• PROBLEM DESCRIPTION
Please work out how many lines in the entries below include the string "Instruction", and reply with the number alone.

• RECORDS FOR THE TASK

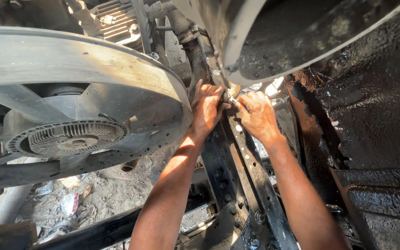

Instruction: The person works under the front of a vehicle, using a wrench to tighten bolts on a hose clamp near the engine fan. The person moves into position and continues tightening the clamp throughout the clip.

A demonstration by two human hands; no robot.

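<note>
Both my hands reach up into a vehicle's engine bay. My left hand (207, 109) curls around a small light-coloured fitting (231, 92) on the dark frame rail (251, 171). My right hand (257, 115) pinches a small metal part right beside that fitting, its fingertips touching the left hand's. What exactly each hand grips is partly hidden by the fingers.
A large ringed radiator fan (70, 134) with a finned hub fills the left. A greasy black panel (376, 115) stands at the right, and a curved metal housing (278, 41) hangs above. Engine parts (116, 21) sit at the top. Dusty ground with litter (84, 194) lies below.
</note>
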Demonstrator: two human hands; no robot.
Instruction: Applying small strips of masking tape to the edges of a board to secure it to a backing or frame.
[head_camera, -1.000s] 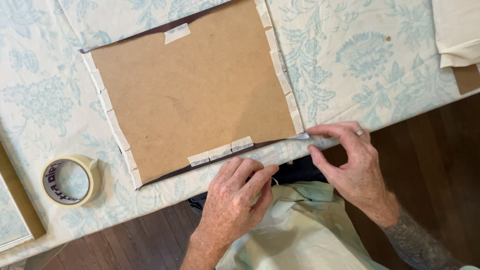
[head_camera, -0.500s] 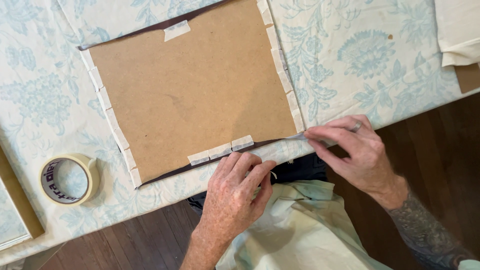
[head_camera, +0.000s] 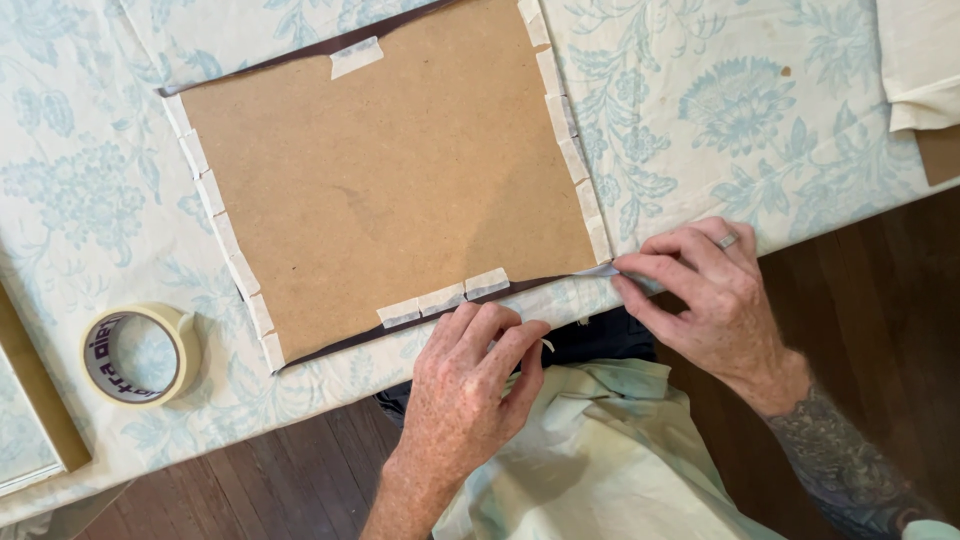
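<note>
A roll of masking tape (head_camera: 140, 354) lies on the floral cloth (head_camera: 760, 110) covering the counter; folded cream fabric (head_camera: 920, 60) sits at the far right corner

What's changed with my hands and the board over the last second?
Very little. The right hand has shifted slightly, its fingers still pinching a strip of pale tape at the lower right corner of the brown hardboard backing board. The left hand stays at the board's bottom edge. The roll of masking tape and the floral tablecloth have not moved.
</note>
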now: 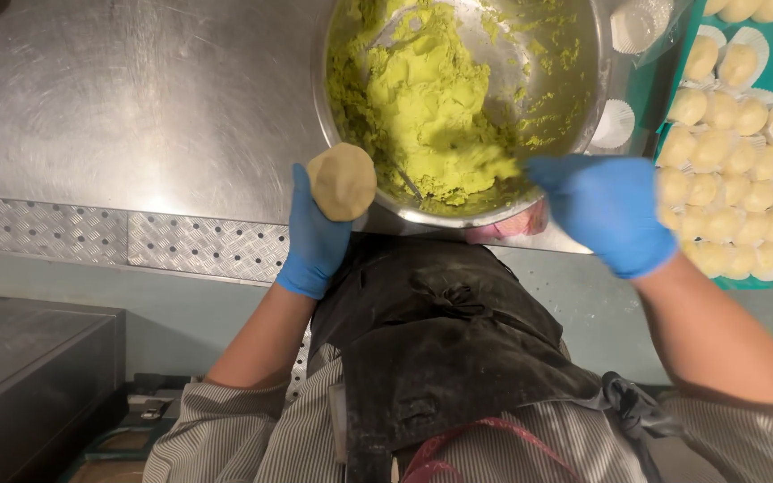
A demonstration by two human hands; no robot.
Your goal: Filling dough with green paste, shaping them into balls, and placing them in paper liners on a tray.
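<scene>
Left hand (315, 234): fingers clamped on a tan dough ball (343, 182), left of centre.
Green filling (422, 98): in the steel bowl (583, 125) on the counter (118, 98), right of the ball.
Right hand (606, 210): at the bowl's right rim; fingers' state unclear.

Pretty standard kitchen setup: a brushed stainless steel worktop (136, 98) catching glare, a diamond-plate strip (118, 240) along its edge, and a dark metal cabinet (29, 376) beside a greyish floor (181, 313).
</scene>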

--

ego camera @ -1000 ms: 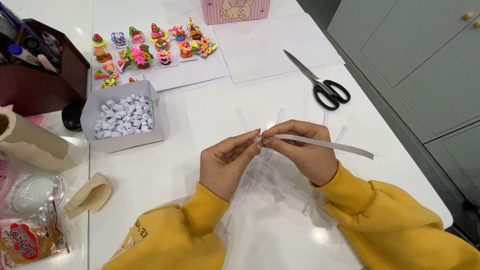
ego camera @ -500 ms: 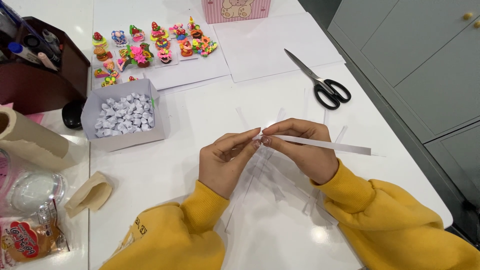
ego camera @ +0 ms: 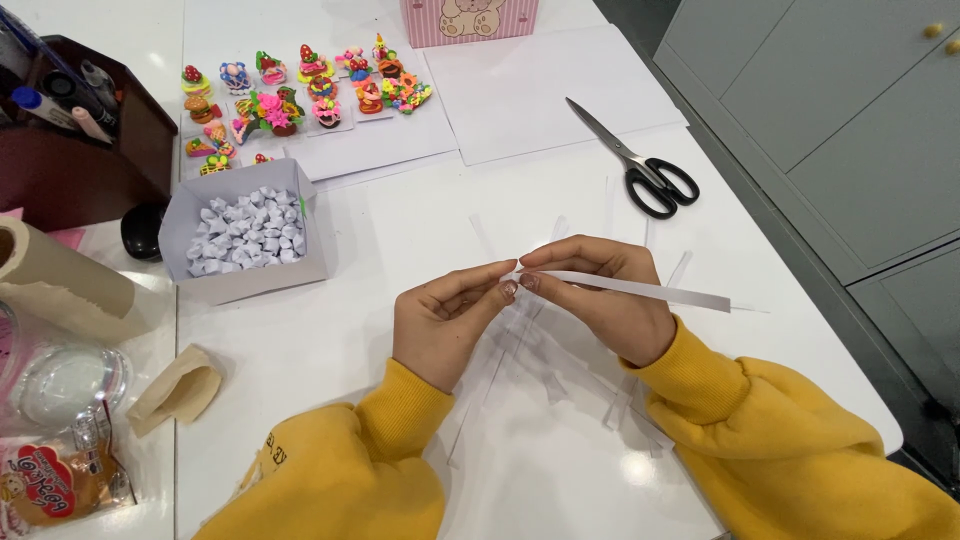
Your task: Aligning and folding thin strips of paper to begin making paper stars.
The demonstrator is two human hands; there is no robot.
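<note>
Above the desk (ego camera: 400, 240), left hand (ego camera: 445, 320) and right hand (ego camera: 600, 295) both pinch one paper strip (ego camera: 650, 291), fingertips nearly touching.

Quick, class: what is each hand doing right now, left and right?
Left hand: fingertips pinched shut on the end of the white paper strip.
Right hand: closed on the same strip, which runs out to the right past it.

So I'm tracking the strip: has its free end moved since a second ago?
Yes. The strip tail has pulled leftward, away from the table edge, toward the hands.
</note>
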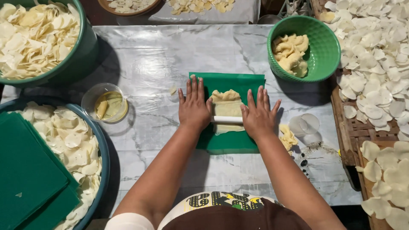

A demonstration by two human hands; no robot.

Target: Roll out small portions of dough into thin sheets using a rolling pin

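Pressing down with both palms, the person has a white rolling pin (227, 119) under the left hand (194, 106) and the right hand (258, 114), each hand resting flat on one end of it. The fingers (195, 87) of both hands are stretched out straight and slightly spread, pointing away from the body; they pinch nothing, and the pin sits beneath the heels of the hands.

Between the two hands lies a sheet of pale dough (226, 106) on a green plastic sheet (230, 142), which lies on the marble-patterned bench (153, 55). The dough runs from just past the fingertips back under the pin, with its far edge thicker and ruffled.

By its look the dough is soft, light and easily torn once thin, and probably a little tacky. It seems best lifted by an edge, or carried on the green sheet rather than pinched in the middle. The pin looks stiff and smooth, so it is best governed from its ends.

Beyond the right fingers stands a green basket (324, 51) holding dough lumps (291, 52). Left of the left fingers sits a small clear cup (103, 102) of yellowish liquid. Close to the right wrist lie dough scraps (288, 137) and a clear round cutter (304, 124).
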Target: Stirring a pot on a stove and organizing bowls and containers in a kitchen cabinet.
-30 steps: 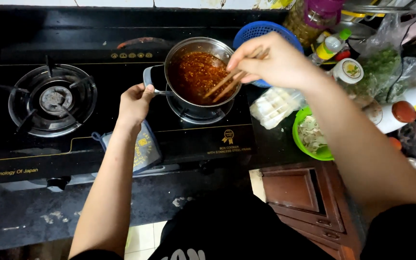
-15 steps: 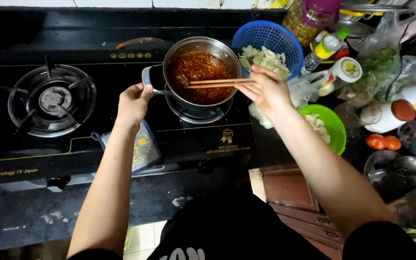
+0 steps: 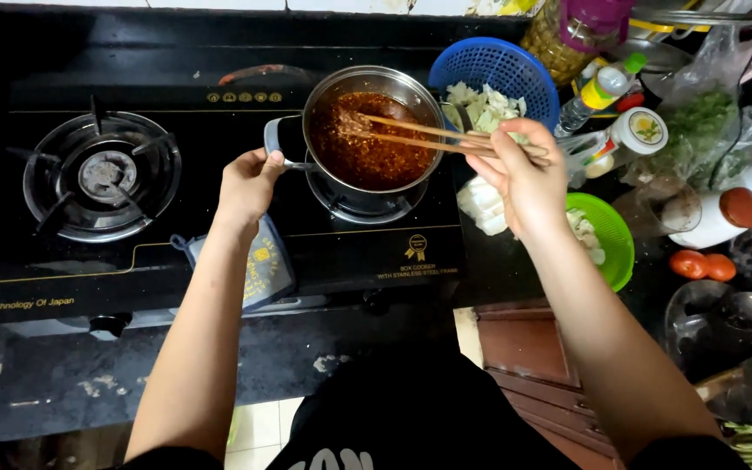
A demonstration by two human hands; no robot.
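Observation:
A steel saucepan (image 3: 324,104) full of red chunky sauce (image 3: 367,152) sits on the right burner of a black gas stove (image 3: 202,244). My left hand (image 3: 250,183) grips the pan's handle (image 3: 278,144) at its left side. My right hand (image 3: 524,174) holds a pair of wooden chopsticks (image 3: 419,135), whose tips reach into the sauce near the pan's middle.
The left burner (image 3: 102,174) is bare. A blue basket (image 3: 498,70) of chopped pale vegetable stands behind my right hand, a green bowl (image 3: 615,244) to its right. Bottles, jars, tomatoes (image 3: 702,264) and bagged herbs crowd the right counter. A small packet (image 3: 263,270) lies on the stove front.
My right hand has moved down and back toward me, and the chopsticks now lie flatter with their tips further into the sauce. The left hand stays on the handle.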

• ANSWER SPACE
2